About this task:
Repeat each line, word for word, from the one containing "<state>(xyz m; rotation" through the last line of the entries, and include no other output.

Records from a data collection
=== Section Start ===
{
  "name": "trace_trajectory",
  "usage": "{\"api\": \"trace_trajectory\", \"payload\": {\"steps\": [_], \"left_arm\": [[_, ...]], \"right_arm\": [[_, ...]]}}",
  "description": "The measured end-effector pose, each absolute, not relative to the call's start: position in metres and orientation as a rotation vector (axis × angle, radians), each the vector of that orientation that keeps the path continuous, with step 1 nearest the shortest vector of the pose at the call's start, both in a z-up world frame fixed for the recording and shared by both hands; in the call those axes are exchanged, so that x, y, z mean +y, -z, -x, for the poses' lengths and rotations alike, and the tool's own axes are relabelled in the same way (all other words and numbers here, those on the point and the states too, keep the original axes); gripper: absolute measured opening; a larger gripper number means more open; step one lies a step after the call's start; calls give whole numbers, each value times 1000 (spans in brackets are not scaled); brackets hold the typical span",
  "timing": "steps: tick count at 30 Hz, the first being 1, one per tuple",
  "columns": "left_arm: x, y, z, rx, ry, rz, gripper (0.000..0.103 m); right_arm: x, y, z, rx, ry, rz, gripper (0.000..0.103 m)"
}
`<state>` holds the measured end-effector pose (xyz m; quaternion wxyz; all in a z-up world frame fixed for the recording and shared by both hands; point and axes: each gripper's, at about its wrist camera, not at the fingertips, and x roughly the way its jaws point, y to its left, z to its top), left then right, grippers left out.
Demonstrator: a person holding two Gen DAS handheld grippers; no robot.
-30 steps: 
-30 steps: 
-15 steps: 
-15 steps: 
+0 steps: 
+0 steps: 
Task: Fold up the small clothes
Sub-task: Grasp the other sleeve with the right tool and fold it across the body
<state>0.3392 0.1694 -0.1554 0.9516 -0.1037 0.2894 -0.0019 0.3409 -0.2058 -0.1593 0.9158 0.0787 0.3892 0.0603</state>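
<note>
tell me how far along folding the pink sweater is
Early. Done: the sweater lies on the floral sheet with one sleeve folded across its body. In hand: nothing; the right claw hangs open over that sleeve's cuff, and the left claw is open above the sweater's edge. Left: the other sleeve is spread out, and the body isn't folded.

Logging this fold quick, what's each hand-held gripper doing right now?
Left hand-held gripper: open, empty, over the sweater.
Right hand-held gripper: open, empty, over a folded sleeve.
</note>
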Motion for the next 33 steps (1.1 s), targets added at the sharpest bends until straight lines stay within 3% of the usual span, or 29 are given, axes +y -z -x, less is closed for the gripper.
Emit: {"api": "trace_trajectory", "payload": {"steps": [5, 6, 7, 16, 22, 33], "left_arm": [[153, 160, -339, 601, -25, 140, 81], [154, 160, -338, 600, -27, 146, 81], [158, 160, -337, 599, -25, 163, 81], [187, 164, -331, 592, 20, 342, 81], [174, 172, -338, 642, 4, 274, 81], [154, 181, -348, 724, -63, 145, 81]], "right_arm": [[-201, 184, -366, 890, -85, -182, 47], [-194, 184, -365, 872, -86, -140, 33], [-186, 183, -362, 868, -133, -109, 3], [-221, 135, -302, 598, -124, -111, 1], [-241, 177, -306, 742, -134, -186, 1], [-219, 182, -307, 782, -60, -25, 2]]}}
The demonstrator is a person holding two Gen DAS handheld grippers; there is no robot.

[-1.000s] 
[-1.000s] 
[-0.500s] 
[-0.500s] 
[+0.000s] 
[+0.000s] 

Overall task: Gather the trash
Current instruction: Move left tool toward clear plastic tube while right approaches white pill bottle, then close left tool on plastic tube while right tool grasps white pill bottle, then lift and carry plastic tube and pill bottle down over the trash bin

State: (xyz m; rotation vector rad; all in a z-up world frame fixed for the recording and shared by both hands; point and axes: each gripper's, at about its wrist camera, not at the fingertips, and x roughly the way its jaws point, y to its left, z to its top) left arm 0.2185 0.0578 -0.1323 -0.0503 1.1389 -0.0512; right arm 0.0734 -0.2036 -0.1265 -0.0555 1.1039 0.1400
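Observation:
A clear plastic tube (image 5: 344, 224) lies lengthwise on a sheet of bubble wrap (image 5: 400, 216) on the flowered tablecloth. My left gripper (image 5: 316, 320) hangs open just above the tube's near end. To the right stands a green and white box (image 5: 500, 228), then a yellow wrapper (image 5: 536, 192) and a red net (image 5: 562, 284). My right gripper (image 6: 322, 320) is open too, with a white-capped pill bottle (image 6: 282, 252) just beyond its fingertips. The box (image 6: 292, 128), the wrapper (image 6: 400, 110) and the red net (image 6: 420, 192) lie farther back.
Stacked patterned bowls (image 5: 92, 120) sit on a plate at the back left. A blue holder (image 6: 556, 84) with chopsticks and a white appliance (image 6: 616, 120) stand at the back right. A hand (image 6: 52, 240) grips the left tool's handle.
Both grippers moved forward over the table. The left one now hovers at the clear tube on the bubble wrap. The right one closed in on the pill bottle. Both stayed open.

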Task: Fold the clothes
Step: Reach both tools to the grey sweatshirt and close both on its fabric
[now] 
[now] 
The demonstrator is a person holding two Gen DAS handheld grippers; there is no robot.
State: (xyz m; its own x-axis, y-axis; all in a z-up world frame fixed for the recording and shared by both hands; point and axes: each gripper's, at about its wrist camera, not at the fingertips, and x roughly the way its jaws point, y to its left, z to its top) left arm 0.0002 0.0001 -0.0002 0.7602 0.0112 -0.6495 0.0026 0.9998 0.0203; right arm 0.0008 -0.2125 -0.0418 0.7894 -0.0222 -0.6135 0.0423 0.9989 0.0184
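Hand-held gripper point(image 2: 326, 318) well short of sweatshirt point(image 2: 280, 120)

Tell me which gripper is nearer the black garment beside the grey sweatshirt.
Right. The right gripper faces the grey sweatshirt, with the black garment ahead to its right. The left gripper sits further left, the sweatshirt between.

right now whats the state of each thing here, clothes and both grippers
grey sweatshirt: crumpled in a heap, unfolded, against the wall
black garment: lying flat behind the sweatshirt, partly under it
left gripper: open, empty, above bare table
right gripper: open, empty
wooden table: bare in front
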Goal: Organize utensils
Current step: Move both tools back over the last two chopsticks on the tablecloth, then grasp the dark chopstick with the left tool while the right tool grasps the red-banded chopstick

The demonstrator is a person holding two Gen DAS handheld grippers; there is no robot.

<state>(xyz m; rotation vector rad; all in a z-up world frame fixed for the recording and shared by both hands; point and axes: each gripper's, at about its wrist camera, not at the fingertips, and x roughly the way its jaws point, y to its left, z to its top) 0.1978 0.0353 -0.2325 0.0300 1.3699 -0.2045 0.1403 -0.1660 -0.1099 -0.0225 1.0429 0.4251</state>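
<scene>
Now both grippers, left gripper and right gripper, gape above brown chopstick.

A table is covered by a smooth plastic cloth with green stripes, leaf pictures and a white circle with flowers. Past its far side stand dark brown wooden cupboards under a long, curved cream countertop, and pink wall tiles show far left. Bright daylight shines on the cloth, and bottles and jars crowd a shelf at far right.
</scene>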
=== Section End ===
Reply:
<state>(xyz m; rotation vector rad; all in a z-up world frame fixed for the recording and shared by both hands; point and axes: each gripper's, at about its wrist camera, not at the fingertips, and x roughly the way its jaws point, y to its left, z to its top) 0.1978 0.0353 -0.2325 0.0300 1.3699 -0.2045 0.1403 -0.1660 -0.1099 -0.0225 1.0429 0.4251</state>
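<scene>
Now both grippers, left gripper and right gripper, gape above brown chopstick.

A table is covered by a smooth plastic cloth with green stripes, leaf pictures and a white circle with flowers. Past its far side stand dark brown wooden cupboards under a long, curved cream countertop, and pink wall tiles show far left. Bright daylight shines on the cloth, and bottles and jars crowd a shelf at far right.
</scene>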

With that, the answer is done.